## WHAT YOU WILL DO
Please return only the lines from the one holding "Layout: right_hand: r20" through the one holding "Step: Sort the", exactly as they appear in the records below, both ends included.

※ ※ ※

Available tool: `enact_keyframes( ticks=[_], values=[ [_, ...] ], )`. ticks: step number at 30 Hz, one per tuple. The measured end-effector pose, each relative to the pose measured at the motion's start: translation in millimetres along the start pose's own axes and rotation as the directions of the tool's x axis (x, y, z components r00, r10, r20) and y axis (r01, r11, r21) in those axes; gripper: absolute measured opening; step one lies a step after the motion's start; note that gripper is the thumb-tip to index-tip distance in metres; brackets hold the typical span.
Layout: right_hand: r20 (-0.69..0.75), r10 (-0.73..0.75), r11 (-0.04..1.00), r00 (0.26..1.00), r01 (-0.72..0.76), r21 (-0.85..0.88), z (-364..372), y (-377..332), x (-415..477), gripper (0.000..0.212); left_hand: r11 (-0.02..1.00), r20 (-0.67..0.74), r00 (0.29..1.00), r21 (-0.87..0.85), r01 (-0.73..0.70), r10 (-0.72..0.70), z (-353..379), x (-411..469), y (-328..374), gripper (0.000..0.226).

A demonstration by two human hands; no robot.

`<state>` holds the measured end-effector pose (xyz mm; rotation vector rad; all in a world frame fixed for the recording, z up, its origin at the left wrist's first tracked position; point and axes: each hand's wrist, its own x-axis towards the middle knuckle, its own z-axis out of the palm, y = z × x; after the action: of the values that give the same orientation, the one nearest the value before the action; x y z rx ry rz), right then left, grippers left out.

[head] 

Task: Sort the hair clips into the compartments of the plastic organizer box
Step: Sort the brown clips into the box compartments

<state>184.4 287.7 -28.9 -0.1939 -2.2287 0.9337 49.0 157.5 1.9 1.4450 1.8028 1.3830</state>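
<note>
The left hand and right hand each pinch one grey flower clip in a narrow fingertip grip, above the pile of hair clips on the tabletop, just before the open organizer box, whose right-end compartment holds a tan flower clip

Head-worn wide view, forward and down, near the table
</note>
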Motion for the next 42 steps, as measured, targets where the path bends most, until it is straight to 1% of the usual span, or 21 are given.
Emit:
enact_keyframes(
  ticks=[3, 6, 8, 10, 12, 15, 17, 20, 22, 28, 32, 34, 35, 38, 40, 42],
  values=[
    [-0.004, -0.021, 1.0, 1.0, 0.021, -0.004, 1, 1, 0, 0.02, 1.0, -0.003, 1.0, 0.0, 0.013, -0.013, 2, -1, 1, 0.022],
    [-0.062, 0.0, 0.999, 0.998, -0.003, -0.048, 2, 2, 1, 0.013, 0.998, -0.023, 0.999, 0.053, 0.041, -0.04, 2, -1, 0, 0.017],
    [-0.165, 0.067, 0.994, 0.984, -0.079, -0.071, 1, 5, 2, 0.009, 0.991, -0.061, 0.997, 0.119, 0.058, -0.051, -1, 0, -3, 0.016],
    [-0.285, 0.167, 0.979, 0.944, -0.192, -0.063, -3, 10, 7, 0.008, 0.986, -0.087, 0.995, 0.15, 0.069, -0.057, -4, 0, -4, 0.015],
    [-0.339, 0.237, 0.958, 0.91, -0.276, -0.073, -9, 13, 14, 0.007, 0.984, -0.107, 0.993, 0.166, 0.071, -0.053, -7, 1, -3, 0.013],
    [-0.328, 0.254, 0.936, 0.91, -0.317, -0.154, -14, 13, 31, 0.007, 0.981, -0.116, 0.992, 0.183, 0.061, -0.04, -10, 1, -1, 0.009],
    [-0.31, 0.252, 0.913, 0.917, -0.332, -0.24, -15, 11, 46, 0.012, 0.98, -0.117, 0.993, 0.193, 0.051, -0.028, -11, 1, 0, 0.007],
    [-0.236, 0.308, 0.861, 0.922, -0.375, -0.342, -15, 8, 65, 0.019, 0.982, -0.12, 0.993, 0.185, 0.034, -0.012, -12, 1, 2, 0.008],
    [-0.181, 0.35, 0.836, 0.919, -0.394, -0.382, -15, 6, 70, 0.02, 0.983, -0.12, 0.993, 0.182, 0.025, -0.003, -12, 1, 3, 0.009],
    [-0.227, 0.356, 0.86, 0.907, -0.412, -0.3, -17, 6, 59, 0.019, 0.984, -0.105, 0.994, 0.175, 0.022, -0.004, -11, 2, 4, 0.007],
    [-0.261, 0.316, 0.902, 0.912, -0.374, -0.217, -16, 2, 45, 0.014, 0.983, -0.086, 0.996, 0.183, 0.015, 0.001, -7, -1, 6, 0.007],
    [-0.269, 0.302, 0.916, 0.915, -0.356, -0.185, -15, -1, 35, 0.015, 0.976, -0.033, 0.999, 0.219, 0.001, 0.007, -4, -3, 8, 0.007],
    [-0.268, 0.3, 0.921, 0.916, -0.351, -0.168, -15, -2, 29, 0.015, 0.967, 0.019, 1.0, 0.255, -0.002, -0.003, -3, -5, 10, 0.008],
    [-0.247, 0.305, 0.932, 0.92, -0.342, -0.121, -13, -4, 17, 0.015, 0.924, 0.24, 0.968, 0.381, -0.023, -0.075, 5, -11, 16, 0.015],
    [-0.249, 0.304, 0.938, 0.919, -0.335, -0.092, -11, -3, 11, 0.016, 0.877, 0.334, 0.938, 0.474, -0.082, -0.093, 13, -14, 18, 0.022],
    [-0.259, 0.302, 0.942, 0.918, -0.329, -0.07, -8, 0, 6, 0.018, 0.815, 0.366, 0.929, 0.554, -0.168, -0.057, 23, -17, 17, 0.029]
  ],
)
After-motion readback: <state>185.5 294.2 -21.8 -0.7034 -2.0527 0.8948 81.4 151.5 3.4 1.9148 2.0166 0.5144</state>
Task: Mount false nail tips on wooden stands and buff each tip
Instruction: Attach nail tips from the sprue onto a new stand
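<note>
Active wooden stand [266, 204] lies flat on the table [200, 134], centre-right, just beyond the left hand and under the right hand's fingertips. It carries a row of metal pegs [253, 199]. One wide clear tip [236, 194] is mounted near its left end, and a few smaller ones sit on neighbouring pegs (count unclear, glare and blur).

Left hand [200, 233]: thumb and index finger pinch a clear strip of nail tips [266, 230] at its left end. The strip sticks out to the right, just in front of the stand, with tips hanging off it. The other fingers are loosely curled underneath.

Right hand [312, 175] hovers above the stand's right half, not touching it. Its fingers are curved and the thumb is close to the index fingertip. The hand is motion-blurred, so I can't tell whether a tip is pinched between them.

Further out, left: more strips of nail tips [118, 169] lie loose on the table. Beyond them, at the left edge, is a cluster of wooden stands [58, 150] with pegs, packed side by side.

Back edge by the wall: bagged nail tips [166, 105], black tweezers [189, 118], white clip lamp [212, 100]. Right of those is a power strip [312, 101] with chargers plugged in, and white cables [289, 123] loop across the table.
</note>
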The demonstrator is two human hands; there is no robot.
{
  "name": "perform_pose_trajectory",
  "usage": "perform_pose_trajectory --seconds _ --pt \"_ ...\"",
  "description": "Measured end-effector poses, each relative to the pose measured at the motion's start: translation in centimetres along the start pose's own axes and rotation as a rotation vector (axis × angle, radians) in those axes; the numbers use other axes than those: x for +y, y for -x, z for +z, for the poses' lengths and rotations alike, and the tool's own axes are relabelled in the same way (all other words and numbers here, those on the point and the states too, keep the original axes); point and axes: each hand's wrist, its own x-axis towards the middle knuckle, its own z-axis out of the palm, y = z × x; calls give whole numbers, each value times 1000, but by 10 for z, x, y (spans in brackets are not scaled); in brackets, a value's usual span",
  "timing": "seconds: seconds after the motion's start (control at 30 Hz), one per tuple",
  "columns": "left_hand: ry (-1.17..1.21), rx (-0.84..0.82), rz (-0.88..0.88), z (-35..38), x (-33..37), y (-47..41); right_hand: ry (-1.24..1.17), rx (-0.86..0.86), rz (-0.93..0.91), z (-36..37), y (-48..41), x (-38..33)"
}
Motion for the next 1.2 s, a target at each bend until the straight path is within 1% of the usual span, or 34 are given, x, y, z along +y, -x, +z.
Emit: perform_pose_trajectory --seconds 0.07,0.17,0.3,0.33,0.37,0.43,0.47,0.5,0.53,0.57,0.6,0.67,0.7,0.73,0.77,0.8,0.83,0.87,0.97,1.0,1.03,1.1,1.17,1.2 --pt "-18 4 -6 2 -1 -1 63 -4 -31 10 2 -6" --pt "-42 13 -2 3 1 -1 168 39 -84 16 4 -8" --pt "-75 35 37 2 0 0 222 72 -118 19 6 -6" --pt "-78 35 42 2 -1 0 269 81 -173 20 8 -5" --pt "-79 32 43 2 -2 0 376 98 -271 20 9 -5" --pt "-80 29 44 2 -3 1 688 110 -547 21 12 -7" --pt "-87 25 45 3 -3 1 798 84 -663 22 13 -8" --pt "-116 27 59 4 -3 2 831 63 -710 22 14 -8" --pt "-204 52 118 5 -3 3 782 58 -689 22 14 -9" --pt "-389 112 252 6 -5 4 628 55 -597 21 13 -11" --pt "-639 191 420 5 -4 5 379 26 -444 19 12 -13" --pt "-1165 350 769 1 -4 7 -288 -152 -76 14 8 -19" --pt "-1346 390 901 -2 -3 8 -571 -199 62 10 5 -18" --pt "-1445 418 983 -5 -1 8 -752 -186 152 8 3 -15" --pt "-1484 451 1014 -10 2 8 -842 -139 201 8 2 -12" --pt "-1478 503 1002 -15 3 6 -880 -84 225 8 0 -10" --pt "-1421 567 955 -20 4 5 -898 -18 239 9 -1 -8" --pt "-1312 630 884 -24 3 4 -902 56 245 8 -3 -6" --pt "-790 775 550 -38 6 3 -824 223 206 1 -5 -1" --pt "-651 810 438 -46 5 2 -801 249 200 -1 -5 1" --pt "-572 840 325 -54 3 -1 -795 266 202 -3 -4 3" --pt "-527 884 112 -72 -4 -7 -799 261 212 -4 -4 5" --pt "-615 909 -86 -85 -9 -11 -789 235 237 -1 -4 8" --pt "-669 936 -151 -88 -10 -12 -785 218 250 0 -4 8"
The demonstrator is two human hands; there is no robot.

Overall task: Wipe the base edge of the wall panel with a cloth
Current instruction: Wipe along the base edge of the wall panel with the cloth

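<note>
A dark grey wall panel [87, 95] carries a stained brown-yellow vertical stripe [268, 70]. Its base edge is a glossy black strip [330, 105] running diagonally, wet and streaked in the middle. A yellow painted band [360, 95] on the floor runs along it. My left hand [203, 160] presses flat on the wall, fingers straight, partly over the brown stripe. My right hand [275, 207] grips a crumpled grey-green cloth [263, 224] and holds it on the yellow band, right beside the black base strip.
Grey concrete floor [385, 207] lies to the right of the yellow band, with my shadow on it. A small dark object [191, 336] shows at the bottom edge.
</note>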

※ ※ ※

## EXERCISE RESPONSE
Layout: right_hand: r20 (-0.69..0.75), r10 (-0.73..0.75), r11 (-0.04..1.00), r00 (0.26..1.00), r01 (-0.72..0.76), r21 (-0.85..0.88), z (-364..372), y (-377..332), x (-415..477), gripper (0.000..0.212); left_hand: r11 (-0.02..1.00), r20 (-0.67..0.74), r00 (0.29..1.00), r21 (-0.87..0.85), r01 (-0.73..0.70), r10 (-0.72..0.70), z (-353..379), x (-411..469), y (-328..374), gripper (0.000..0.226).

A demonstration by two human hands; no robot.

`<state>` holds the measured end-effector pose (xyz mm; rotation vector rad; all in a world frame fixed for the recording, z up, its origin at the left wrist's first tracked position; point and axes: each hand's wrist, its own x-axis towards the middle knuckle, its own z-axis out of the palm, y = z × x; after the action: of the values that give the same orientation, the one nearest the value before the action; x y z rx ry rz), right then left, grippers left out.

[head] 

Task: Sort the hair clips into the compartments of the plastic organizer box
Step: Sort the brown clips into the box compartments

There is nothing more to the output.